Work instructions: Below is a listing; reproduce each line of it exactly.
------------------------
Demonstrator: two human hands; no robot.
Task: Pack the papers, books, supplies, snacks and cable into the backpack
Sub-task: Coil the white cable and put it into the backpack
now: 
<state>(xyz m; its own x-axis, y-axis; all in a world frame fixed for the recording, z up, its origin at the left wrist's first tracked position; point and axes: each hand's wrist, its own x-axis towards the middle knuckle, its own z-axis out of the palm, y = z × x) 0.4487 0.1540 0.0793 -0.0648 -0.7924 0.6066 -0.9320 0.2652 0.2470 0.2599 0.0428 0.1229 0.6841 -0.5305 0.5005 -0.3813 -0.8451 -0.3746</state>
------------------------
Solution for this task:
Demonstrator: two human hands; no robot.
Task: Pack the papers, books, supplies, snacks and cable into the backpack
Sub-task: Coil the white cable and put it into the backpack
now: 
<state>(xyz m; its own x-axis, y-axis; all in a world frame fixed for the recording, z up, its origin at the left wrist's first tracked position; point and axes: each hand's wrist, its own x-axis towards the middle knuckle, its own z-axis out of the palm, y = z × x) 0.4487 0.1540 0.0793 -0.0648 -0.7924 0.6066 -0.9320 0.2652 0.2470 0.2599 0.0428 0.1229 0.6841 -0.5305 0.5005 -0.3813 -0.8451 -0.3746</state>

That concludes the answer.